▸ WHAT TO DO
Could you reproduce all of the following entries exactly?

▸ EXERCISE INPUTS
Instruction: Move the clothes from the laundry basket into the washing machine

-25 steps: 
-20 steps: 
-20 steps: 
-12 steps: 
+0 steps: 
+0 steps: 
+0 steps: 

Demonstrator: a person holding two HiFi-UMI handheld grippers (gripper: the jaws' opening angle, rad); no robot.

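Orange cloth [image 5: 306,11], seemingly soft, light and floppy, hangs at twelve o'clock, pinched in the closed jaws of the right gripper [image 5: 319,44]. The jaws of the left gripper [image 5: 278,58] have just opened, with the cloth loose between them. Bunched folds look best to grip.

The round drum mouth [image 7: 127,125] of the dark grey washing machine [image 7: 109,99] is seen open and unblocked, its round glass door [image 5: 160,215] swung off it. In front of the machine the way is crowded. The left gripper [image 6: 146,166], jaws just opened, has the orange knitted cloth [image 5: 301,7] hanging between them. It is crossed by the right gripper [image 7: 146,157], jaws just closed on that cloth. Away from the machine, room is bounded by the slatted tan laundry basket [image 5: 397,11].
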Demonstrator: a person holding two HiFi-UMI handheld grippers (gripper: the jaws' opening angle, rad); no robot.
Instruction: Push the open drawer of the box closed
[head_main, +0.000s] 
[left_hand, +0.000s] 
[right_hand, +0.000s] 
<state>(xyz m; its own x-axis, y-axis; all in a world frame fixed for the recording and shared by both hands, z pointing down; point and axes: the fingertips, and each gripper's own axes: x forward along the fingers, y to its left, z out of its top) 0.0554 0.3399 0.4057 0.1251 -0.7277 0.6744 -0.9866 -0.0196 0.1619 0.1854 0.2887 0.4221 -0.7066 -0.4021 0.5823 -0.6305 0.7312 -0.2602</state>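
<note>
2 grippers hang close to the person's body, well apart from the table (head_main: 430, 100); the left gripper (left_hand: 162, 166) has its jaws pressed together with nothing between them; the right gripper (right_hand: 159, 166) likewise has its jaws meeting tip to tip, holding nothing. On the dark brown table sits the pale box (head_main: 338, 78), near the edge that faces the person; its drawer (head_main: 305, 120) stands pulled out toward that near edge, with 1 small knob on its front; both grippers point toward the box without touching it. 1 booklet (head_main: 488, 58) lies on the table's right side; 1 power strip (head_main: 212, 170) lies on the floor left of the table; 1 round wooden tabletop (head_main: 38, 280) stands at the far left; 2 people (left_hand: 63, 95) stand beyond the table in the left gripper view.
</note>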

▸ WRITTEN RESPONSE
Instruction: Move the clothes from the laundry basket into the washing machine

-25 steps: 
-20 steps: 
-20 steps: 
-12 steps: 
+0 steps: 
+0 steps: 
+0 steps: 

Demonstrator: a person holding two HiFi-UMI handheld grippers (gripper: the jaws' opening angle, rad); no robot.

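Orange cloth [image 5: 306,11], seemingly soft, light and floppy, hangs at twelve o'clock, pinched in the closed jaws of the right gripper [image 5: 319,44]. The jaws of the left gripper [image 5: 278,58] have just opened, with the cloth loose between them. Bunched folds look best to grip.

The round drum mouth [image 7: 127,125] of the dark grey washing machine [image 7: 109,99] is seen open and unblocked, its round glass door [image 5: 160,215] swung off it. In front of the machine the way is crowded. The left gripper [image 6: 146,166], jaws just opened, has the orange knitted cloth [image 5: 301,7] hanging between them. It is crossed by the right gripper [image 7: 146,157], jaws just closed on that cloth. Away from the machine, room is bounded by the slatted tan laundry basket [image 5: 397,11].
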Demonstrator: a person holding two HiFi-UMI handheld grippers (gripper: the jaws' opening angle, rad); no robot.
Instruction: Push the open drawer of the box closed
[head_main, +0.000s] 
[left_hand, +0.000s] 
[right_hand, +0.000s] 
<state>(xyz m; its own x-axis, y-axis; all in a world frame fixed for the recording and shared by both hands, z pointing down; point and axes: the fingertips, and each gripper's own axes: x forward along the fingers, y to its left, z out of its top) 0.0554 0.3399 0.4057 0.1251 -0.7277 0.6744 -0.9866 -0.0196 0.1619 0.1854 0.2887 0.4221 -0.7066 -0.4021 0.5823 -0.6305 0.7312 -0.2602</state>
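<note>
2 grippers hang close to the person's body, well apart from the table (head_main: 430, 100); the left gripper (left_hand: 162, 166) has its jaws pressed together with nothing between them; the right gripper (right_hand: 159, 166) likewise has its jaws meeting tip to tip, holding nothing. On the dark brown table sits the pale box (head_main: 338, 78), near the edge that faces the person; its drawer (head_main: 305, 120) stands pulled out toward that near edge, with 1 small knob on its front; both grippers point toward the box without touching it. 1 booklet (head_main: 488, 58) lies on the table's right side; 1 power strip (head_main: 212, 170) lies on the floor left of the table; 1 round wooden tabletop (head_main: 38, 280) stands at the far left; 2 people (left_hand: 63, 95) stand beyond the table in the left gripper view.
</note>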

Thus the exercise is complete.